Action item ->
From the listing below, reproduce word for word the part that opens with the line containing "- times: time" and closes with the line containing "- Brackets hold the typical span"; reproduce nothing else.

Given data ->
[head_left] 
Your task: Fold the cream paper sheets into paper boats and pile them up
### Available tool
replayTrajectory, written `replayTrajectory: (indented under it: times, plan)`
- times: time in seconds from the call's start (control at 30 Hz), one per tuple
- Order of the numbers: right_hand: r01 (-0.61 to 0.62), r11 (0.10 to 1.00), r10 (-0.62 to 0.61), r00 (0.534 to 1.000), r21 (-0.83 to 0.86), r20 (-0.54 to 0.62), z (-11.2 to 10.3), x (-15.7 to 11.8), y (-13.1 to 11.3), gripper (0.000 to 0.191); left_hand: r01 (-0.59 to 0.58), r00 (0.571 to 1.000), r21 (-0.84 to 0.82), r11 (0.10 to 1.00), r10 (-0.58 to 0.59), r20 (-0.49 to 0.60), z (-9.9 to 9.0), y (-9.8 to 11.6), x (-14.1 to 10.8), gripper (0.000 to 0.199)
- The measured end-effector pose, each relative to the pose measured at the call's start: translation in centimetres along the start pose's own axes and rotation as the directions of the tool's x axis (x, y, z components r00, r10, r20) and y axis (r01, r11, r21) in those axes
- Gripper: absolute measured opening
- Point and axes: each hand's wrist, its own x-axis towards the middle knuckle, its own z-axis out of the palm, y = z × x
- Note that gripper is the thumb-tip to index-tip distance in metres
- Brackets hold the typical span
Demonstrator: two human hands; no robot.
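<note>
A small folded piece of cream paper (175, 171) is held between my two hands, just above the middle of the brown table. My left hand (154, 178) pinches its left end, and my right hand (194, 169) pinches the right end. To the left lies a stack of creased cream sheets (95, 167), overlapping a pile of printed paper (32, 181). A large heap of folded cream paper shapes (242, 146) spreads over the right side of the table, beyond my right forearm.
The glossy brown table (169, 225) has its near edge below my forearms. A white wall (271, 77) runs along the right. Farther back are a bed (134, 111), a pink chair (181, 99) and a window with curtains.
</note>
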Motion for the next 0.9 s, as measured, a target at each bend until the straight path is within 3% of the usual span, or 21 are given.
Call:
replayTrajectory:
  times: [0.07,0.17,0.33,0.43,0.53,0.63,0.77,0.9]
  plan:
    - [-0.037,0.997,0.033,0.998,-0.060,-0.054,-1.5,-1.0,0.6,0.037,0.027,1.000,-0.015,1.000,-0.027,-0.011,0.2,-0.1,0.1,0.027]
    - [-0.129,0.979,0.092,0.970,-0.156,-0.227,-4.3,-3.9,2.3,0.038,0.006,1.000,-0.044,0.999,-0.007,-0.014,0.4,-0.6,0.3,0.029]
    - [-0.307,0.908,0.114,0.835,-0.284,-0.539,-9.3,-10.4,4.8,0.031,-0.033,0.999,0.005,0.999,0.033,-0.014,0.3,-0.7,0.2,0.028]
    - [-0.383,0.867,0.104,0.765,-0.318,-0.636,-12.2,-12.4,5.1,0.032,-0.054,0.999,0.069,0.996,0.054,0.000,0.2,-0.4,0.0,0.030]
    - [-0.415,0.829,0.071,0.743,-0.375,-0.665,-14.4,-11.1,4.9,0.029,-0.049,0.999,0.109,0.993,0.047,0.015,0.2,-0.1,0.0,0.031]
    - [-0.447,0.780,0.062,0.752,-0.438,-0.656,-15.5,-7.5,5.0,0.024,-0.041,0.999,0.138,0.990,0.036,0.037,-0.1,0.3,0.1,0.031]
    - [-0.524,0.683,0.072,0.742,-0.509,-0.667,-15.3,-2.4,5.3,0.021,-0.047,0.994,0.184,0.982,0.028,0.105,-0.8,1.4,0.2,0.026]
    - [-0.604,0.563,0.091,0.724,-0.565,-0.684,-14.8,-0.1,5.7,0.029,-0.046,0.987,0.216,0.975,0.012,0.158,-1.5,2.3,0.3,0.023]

Task response ->
- times: time in seconds from the call's start (control at 30 Hz), one per tuple
- Order of the numbers: right_hand: r01 (-0.61 to 0.62), r11 (0.10 to 1.00), r10 (-0.62 to 0.61), r00 (0.534 to 1.000), r21 (-0.83 to 0.86), r20 (-0.54 to 0.62), z (-11.2 to 10.3), x (-15.7 to 11.8), y (-13.1 to 11.3), gripper (0.000 to 0.191); left_hand: r01 (-0.59 to 0.58), r00 (0.571 to 1.000), r21 (-0.84 to 0.82), r11 (0.10 to 1.00), r10 (-0.58 to 0.59), r20 (-0.49 to 0.60), z (-9.9 to 9.0), y (-9.8 to 11.6), x (-14.1 to 10.8), gripper (0.000 to 0.199)
- The measured end-effector pose, each relative to the pose measured at the call's start: translation in centimetres along the start pose's own axes and rotation as the directions of the tool's x axis (x, y, z components r00, r10, r20) and y axis (r01, r11, r21) in those axes
- Gripper: absolute measured opening
- Point and axes: each hand's wrist, its own x-axis towards the middle knuckle, its own z-axis out of the palm, y = z × x
- Note that gripper is the thumb-tip to index-tip distance in metres
- Brackets hold the typical span

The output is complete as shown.